[The task] Look for the string "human" in the data below, and copy each line that holds it.

Data excerpts
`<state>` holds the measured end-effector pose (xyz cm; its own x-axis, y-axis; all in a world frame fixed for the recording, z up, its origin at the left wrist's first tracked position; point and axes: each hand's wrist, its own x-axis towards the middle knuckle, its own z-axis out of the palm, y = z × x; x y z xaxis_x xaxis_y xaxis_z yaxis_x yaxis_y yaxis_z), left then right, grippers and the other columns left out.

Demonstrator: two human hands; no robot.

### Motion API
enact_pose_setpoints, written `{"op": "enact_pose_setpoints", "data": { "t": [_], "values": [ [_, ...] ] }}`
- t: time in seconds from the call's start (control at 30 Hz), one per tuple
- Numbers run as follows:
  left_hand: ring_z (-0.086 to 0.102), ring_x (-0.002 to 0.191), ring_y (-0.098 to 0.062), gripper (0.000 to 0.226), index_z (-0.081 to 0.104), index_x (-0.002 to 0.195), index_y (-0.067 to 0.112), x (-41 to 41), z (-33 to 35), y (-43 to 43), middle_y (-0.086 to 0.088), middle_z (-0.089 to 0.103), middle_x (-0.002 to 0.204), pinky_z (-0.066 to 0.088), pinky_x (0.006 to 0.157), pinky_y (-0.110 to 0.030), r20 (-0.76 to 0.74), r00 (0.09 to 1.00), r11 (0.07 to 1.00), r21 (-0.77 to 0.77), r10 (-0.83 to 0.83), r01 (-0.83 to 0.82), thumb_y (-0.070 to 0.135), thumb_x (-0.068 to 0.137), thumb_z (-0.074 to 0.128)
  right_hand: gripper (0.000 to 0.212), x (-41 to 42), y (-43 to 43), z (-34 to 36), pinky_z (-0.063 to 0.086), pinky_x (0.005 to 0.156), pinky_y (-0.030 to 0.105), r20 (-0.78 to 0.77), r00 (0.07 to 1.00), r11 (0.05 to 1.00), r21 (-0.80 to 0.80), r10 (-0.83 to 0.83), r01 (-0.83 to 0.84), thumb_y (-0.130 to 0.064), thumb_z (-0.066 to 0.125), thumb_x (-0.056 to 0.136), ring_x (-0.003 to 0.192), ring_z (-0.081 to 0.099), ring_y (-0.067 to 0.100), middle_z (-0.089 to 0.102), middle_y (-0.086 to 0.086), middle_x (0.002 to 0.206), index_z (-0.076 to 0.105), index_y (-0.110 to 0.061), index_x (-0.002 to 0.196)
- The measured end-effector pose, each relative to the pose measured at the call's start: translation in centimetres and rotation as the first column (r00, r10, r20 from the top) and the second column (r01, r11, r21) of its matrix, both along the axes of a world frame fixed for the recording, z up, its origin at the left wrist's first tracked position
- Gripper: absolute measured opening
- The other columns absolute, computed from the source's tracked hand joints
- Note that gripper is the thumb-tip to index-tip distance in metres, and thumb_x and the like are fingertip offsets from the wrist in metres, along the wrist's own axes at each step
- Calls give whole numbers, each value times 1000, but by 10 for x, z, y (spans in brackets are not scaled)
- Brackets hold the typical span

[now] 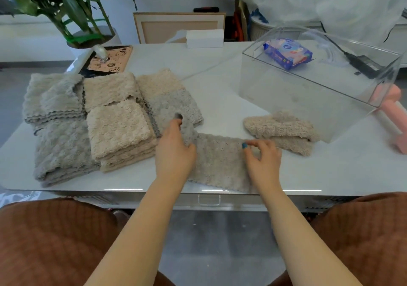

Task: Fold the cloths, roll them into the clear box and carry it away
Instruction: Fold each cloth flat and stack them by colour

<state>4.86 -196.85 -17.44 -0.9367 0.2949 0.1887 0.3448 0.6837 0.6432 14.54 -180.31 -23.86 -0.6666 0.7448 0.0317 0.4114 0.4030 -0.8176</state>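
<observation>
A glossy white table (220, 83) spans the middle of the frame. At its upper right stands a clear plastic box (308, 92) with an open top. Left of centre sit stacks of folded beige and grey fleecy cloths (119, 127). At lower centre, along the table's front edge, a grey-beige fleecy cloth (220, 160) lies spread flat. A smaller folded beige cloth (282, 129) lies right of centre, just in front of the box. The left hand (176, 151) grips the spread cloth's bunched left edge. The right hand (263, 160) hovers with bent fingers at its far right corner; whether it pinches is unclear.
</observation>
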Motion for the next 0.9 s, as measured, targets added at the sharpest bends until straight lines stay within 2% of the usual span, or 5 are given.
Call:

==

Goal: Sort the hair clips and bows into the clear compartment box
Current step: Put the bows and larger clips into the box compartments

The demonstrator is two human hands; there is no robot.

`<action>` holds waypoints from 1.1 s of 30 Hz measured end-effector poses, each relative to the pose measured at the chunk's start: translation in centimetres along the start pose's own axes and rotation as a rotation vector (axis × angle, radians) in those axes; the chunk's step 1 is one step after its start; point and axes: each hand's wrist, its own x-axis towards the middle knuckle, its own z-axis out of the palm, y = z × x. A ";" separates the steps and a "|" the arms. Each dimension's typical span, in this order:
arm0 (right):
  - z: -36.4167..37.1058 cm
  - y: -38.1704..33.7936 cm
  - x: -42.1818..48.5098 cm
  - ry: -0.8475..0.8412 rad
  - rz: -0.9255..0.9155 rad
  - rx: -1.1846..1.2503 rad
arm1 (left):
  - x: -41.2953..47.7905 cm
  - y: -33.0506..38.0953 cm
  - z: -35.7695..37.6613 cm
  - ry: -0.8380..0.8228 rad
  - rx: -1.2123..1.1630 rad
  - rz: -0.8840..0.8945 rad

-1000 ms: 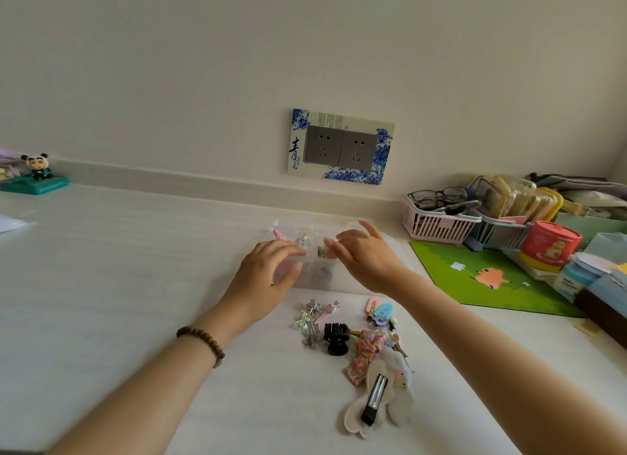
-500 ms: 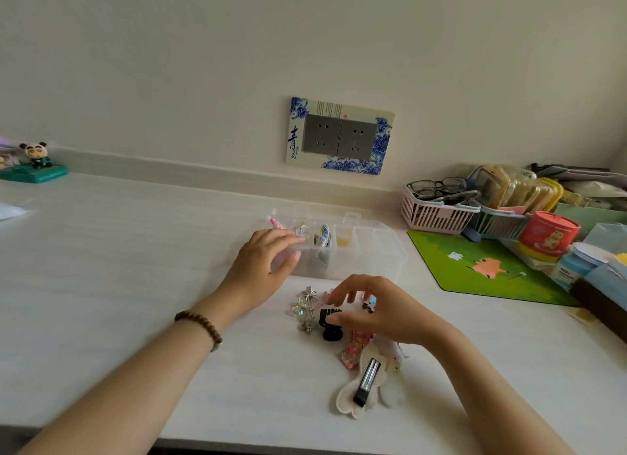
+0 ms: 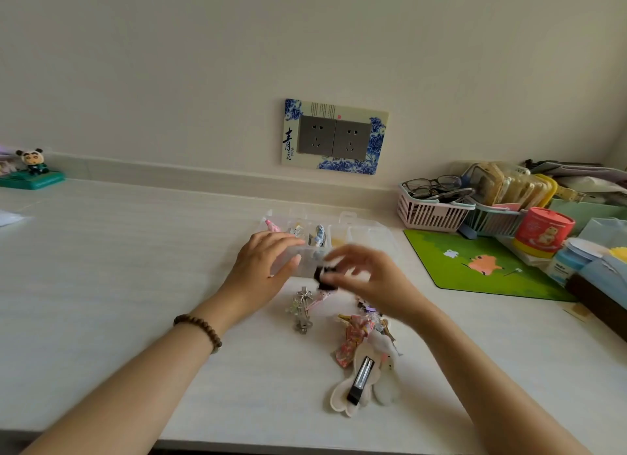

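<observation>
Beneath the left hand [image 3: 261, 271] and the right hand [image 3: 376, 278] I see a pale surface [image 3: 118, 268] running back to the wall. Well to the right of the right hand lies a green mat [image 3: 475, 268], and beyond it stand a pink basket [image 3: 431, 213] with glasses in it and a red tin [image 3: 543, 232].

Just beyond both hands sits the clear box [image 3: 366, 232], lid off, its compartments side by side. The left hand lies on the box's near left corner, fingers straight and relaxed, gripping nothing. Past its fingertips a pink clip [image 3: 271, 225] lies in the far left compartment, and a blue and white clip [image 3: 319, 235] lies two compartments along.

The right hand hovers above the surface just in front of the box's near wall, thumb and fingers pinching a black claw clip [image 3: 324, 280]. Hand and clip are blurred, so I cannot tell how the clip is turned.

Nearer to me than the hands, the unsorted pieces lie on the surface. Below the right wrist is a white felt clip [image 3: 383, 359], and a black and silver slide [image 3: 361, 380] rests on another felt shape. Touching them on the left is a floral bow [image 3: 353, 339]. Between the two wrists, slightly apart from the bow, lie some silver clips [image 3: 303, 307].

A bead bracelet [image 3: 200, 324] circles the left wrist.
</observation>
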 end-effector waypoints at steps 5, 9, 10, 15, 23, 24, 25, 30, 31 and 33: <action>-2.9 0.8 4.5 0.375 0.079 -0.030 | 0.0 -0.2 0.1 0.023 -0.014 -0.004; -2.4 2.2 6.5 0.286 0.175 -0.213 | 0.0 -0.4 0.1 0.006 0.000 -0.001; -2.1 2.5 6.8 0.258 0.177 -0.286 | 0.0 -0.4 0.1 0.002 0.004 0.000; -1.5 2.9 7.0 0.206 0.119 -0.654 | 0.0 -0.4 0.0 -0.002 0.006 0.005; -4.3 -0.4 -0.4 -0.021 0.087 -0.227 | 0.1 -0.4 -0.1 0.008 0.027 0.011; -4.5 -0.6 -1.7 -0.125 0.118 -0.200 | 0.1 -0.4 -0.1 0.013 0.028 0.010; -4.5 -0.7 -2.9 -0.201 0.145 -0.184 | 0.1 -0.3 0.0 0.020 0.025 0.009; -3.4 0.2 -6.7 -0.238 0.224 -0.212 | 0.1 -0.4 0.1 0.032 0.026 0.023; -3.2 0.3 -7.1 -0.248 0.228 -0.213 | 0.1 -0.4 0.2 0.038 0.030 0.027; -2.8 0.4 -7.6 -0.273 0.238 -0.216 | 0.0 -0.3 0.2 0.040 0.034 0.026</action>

[Written response]
Demonstrator: two human hands; no robot.
The demonstrator is two human hands; there is no robot.

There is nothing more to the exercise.